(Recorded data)
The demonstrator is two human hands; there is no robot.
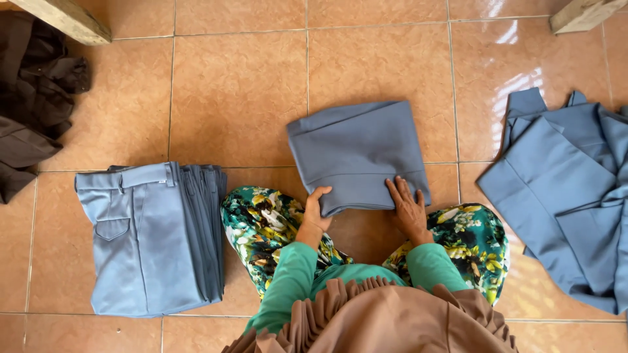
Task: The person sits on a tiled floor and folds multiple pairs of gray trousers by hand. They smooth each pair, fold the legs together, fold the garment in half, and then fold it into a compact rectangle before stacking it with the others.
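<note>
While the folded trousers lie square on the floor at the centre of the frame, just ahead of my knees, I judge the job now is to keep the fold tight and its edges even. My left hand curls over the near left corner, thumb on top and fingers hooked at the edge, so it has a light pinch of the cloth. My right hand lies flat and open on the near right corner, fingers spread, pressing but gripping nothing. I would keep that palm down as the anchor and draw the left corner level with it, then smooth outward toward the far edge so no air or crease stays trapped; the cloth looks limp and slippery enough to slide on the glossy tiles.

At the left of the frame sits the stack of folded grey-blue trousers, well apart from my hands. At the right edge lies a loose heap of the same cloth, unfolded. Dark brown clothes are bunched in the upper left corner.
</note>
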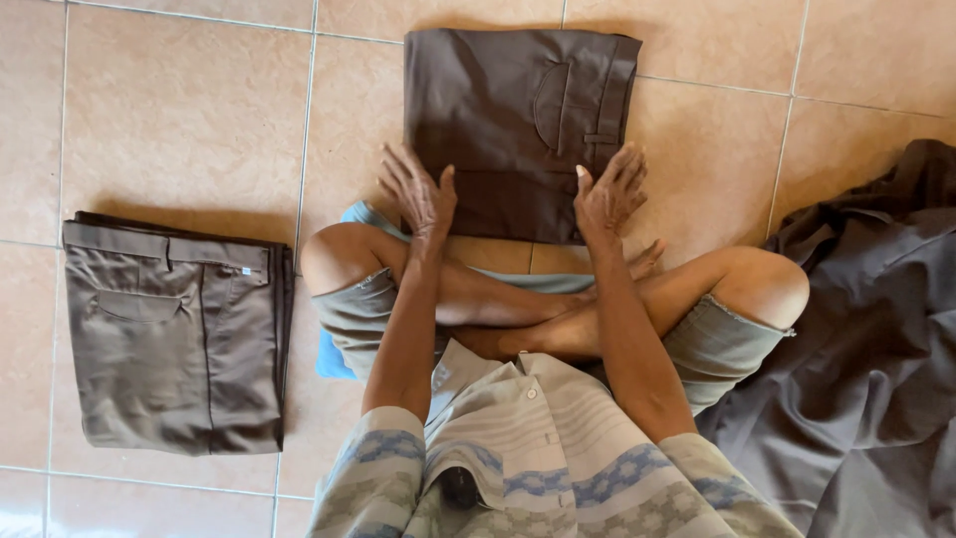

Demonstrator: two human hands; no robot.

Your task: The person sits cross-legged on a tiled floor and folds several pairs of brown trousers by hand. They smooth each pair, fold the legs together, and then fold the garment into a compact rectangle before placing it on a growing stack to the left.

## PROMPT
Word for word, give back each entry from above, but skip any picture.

## COMPLETED TASK
The demonstrator is two human hands; there is no robot.
Task: The person sits on a tiled floor and folds multiple pairs of gray trousers by hand. They smooth each pair, fold the legs together, fold the garment in half, and then fold it into a compact rectangle before stacking it with the others.
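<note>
While the folded trousers lie square on the floor at the centre of the frame, just ahead of my knees, I judge the job now is to keep the fold tight and its edges even. My left hand curls over the near left corner, thumb on top and fingers hooked at the edge, so it has a light pinch of the cloth. My right hand lies flat and open on the near right corner, fingers spread, pressing but gripping nothing. I would keep that palm down as the anchor and draw the left corner level with it, then smooth outward toward the far edge so no air or crease stays trapped; the cloth looks limp and slippery enough to slide on the glossy tiles.

At the left of the frame sits the stack of folded grey-blue trousers, well apart from my hands. At the right edge lies a loose heap of the same cloth, unfolded. Dark brown clothes are bunched in the upper left corner.
</note>
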
Demonstrator: two human hands; no robot.

Your task: The person sits cross-legged on a tiled floor and folds several pairs of brown trousers by hand. They smooth each pair, fold the legs together, and then fold the garment into a compact rectangle before placing it on a growing stack to the left.

The exercise is now finished.